Hi,
Yesterday I disabled a ping test 'untill ok'. This night, the ping test failed on the hobbit server (4.2) with status clear: Wed Mar 4 00:05:42 2009 ping ok : System failure of the ping test
Service ping on srvs3tsm is OK Hobbit system error
System unreachable for 1508 poll periods (455337 seconds)
This also cleared the disable setting so 5 minutes later, the status was error and 10 minutes later an alert was triggered.
Is it normal that a 'system failure' of the ping test clears the 'disabled untill ok' setting?
Stef
On Wed, Mar 04, 2009 at 10:27:53AM +0100, Stef Coene wrote:
Yesterday I disabled a ping test 'untill ok'. This night, the ping test failed on the hobbit server (4.2) with status clear: Wed Mar 4 00:05:42 2009 ping ok : System failure of the ping test
Service ping on srvs3tsm is OK Hobbit system error
System unreachable for 1508 poll periods (455337 seconds)

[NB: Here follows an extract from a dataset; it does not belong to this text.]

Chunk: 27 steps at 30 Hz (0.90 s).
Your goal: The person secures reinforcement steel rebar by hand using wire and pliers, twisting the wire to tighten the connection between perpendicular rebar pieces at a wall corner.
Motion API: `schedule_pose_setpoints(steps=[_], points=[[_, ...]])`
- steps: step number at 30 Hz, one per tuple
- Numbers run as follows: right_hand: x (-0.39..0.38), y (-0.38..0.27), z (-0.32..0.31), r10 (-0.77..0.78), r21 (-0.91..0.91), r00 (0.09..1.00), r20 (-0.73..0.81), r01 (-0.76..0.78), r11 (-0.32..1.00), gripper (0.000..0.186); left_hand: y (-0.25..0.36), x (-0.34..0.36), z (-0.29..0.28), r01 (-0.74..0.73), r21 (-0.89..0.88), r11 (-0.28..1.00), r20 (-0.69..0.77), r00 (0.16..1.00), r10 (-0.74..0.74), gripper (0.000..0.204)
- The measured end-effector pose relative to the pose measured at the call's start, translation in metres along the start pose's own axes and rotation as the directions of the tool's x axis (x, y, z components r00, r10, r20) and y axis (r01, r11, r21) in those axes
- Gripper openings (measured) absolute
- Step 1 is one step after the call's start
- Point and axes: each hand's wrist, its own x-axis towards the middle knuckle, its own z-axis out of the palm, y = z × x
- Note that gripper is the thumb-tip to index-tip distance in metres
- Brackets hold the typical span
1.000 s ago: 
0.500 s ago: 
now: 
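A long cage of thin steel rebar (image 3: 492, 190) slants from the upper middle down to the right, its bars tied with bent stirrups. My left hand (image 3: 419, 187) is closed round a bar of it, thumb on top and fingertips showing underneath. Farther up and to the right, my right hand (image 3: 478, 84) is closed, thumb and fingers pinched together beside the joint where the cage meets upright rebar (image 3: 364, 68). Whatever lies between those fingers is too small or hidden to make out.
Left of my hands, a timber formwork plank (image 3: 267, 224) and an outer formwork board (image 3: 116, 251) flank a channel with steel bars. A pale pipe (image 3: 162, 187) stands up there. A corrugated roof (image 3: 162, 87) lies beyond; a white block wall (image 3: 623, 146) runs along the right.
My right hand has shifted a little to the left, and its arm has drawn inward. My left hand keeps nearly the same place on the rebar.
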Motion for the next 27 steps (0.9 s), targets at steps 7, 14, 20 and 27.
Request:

This also cleared the disable setting so 5 minutes later, the status was error and 10 minutes later an alert was triggered.
Is it normal that a 'system failure' of the ping test clears the 'disabled untill ok' setting?
A "system error" of the ping test is definitely NOT normal. Check the network test error log to see why it failed, it shouldn't do that. (Most likely it couldn't create the file where fping or hobbitping stores the results).
Whether a "clear" status should count as OK in the "disabled until OK" sense can be discussed.
Regards, Henrik
On Wednesday 04 March 2009, Henrik Størner wrote:
A "system error" of the ping test is definitely NOT normal. Check the network test error log to see why it failed, it shouldn't do that. (Most likely it couldn't create the file where fping or hobbitping stores the results). I know, I found the culprit: 2009-03-04 00:05:47 Cannot create file /home/users/hobbit/server/tmp/ping-stdout.2056 : Permission denied 2009-03-04 00:05:47 Cannot create file /home/users/hobbit/server/tmp/ping-stderr.2056 : Permission denied 2009-03-04 00:05:50 xgetenv: Cannot find value for variable $BBTMP 2009-03-04 00:05:50 hobbitping child could not create outputfiles in (null) 2009-03-04 00:05:50 Cannot open ping output file /home/users/hobbit/server/tmp/ping-stdout.2056
This is caused by a configure scripts that does a chown root for all hobbit files and changes the required files back to owner hobbit.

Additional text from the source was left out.